Banyak bidang di Indonesia yang memerlukan keahlian khusus. Ini yang kurang kita sadari. Mau tak mau untuk tenaga ahli berkualitas saja kita harus impor dari negara tetangga. Nah, kenapa kita tidak memproduksi tenaga ahli sendiri? Untuk itu seharusnya siswa diberikan kesempatan untuk lebih mengekspresikan kelebihannya. Siswa diasah sejak dini untuk mengembangkan bakatnya. Bakat tak harus identik dengan seni. Ada yang berbakat dalam bidang kimia maka disediakan kelas khusus untuk murid tersebut. Untuk yang senang sastra maka ada kelas sastra. Alangkah baiknya apabila setelah menjalani wajib belajar 9 tahun, lalu murid diberikan kebebasan untuk melanjutkan pendidikan sesuai dengan bakatnya. Konsep SMA diubah menjadi sekolah untuk pengasahan bakat siswa. Imbasnya akan terjadi pembentukan karakter terhadap siswa yang berakibat pada kualitas siswa tersebut. Tak cukup hanya ada ipa, ips, dan bahasa. Harus dibuat lebih spesifik lagi. Siswa diasah untuk lebih tepat sasaran, mengembangkan minat dan bakat secara dini.

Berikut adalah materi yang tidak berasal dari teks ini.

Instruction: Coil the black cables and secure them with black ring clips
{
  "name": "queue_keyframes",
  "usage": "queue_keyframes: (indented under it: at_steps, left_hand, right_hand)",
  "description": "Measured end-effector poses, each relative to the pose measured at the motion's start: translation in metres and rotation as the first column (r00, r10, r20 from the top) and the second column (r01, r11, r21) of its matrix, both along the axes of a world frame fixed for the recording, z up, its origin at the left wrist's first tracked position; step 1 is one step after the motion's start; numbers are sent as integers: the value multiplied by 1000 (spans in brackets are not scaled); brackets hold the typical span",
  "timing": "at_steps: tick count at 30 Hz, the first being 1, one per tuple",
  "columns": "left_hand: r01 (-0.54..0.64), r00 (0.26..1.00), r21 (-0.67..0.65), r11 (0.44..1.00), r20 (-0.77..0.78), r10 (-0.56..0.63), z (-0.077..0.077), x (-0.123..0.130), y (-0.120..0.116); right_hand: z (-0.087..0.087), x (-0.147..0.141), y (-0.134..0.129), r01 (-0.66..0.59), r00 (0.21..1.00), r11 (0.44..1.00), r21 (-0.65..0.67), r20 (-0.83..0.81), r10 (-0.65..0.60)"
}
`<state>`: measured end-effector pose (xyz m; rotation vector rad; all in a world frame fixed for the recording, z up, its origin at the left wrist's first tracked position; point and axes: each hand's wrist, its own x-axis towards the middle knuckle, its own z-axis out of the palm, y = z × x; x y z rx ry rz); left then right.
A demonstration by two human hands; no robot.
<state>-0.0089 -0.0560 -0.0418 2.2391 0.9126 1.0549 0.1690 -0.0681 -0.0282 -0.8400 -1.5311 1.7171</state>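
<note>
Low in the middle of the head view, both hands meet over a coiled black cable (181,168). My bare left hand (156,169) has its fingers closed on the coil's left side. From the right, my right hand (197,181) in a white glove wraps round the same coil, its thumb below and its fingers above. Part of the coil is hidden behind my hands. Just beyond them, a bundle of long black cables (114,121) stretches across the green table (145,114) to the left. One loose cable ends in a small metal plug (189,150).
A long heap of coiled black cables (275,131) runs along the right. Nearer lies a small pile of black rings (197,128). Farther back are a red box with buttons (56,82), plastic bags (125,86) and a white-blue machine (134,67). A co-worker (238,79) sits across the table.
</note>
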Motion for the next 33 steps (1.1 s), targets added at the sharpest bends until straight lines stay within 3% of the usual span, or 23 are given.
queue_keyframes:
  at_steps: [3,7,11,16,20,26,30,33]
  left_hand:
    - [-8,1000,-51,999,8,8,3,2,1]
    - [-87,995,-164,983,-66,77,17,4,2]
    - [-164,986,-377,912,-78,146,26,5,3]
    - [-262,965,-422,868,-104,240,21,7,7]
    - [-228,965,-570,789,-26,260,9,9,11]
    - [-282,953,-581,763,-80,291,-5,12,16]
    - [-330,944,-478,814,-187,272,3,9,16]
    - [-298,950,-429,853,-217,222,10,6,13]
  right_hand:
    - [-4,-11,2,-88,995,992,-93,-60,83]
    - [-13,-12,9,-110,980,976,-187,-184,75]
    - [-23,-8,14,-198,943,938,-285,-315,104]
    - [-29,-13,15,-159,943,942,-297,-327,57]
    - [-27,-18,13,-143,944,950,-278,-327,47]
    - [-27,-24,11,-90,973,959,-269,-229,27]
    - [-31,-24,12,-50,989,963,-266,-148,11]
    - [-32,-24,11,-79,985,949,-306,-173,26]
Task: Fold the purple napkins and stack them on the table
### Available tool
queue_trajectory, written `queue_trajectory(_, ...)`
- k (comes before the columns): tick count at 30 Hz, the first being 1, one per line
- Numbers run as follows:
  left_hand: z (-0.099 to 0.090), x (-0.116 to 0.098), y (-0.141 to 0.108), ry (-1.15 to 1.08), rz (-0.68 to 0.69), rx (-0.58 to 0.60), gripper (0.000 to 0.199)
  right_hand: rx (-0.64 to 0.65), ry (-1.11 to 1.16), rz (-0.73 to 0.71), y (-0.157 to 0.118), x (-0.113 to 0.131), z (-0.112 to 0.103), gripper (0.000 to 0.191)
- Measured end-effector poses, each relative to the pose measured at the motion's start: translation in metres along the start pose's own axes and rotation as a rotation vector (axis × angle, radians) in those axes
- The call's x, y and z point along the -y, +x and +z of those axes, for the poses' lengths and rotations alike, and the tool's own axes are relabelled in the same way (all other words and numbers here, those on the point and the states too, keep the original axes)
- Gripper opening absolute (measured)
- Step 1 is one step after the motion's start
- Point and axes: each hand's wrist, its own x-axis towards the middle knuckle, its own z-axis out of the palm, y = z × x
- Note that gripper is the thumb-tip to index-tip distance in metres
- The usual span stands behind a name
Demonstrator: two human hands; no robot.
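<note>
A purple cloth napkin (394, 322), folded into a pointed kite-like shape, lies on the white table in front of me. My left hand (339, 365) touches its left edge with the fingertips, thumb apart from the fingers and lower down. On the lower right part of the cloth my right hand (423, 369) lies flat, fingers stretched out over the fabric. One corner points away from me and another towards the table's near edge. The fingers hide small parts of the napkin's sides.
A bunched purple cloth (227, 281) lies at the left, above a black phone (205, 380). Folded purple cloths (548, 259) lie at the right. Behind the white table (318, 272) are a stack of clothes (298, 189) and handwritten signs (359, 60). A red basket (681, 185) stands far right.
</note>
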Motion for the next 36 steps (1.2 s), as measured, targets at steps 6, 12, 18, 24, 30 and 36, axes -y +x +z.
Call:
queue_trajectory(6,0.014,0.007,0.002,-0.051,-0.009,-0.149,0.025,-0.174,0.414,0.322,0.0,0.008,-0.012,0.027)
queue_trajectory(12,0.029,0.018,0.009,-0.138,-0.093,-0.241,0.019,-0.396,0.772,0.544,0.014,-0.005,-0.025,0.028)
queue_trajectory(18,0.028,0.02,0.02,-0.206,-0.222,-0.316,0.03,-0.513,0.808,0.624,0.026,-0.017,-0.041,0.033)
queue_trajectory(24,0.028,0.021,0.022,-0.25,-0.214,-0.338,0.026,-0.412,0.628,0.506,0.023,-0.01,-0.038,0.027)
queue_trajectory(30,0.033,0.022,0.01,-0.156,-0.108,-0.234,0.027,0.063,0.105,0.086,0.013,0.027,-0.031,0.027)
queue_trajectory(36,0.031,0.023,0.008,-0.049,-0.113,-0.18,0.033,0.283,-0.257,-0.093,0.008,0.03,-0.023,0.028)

Kemudian mengenai sistem pendidikan. Di negeri ini, ujian nasional selalu menjadi tolak ukur dari lulus atau tidaknya seorang siswa dari bangku sekolah. Kurang efektif, ini merupakan cara yang seharusnya udah ditinggalkan. Siswa hanya fokus terhadap mata pelajaran “istimewa” yang diujikan untuk ujian nasional, sedangkan yang lainnya seolah diabaikan. Jika indikator lulus hanya berpatokan dari beberapa pelajaran yang diujikan, mengapa tidak difokuskan saja sejak awal hanya belajar pelajaran itu-itu saja? Lantas bagaimana dengan siswa yang berbakat pada pelajaran yang tidak diujikan dalam ujian nasional? Mereka pintar dalam suatu bidang, tapi karena bidang tersebut diluar jalur yang diujikan apakah lantas mereka dibilang bodoh? Pemerintah perlu mengubah hal ini. Cara tersebut lebih pantas digunakan untuk negara yang baru merdeka, yang membutuhkan banyak tenaga ahli secara instan tapi kurang berkualitas. Akan tetapi kita kan sudah 66 tahun merdeka. Dengan adanya upaya pengkhususan tersebut diharapkan sistem dengan ujian nasional beberapa mata pelajaran yang “diistimewakan” diubah menjadi mata pelajaran khusus.
Tak perlu menunggu sampai jenjang kuliah untuk memberikan kebebasan kepada siswa dalam memilih jurusan sesuai minat dan bakatnya. Jika pemerintah paham, hal ini bisa dilaksanakan semenjak dini, semenjak bangku SMA.
Semoga hari pendidikan nasional ini menjadi momentum bagi pemerintah untuk meningkatkan kualitas pendidikan. Semoga ada perubahan terhadap pengelolaan sistem pendidikan di Indonesia. Selamat hari pendidikan nasional 2 Mei 2011.